### [Exercise directions]
Return all of the data below verbatim and exclude every picture.

### [Data section]
========================================

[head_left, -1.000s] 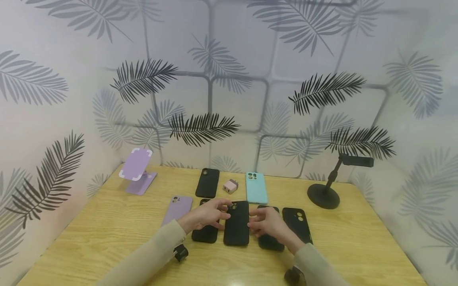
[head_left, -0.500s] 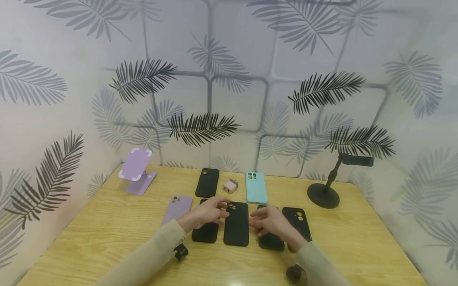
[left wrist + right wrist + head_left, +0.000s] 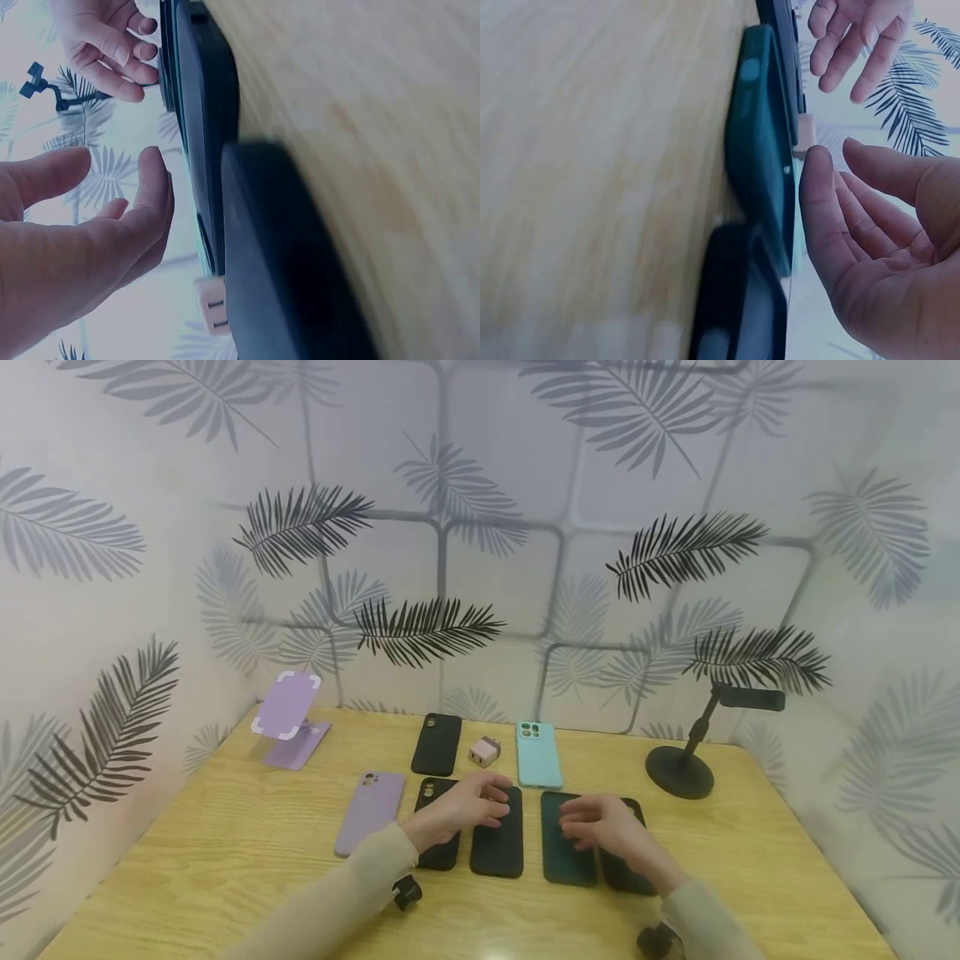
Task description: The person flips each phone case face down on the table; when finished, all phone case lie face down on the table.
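Black phone case flat on the surface, centre-low of frame — left hand hovers over its top end, fingers relaxed; right hand loose, empty, over dark green case.

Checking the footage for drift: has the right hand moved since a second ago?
Yes. The right hand moved right, toward the black stand, off the middle black case.

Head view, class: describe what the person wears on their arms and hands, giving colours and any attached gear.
Both arms wear long, plain beige sleeves that end at the wrists. A small black camera hangs under the left wrist and another under the right. The left hand and right hand are bare: no gloves, rings or watch show.
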Demonstrator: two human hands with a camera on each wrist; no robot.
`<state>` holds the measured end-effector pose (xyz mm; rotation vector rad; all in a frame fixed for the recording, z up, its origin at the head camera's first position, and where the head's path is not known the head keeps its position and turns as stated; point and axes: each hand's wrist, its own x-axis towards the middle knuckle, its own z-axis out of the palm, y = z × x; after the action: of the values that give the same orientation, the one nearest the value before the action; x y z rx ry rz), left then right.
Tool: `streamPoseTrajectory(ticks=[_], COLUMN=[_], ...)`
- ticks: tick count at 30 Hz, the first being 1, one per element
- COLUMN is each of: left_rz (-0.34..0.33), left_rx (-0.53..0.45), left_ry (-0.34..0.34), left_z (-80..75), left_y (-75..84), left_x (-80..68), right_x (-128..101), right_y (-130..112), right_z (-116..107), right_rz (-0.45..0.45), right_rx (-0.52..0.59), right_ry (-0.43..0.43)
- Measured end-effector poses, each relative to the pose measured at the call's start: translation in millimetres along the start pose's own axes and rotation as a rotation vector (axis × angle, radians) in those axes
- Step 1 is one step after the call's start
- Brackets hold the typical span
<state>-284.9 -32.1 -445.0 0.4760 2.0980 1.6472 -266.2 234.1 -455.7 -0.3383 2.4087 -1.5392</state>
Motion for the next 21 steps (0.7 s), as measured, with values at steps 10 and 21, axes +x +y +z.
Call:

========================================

### [Answer space]
[head_left, -1.000s] 
[head_left, -0.500s] 
[left wrist + right wrist + head_left, +0.000s] 
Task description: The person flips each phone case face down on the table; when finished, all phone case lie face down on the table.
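Black phone case flat on the surface, centre-low of frame — left hand hovers over its top end, fingers relaxed; right hand loose, empty, over dark green case.

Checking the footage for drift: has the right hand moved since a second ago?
Yes. The right hand moved right, toward the black stand, off the middle black case.

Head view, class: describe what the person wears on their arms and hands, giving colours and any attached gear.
Both arms wear long, plain beige sleeves that end at the wrists. A small black camera hangs under the left wrist and another under the right. The left hand and right hand are bare: no gloves, rings or watch show.
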Demonstrator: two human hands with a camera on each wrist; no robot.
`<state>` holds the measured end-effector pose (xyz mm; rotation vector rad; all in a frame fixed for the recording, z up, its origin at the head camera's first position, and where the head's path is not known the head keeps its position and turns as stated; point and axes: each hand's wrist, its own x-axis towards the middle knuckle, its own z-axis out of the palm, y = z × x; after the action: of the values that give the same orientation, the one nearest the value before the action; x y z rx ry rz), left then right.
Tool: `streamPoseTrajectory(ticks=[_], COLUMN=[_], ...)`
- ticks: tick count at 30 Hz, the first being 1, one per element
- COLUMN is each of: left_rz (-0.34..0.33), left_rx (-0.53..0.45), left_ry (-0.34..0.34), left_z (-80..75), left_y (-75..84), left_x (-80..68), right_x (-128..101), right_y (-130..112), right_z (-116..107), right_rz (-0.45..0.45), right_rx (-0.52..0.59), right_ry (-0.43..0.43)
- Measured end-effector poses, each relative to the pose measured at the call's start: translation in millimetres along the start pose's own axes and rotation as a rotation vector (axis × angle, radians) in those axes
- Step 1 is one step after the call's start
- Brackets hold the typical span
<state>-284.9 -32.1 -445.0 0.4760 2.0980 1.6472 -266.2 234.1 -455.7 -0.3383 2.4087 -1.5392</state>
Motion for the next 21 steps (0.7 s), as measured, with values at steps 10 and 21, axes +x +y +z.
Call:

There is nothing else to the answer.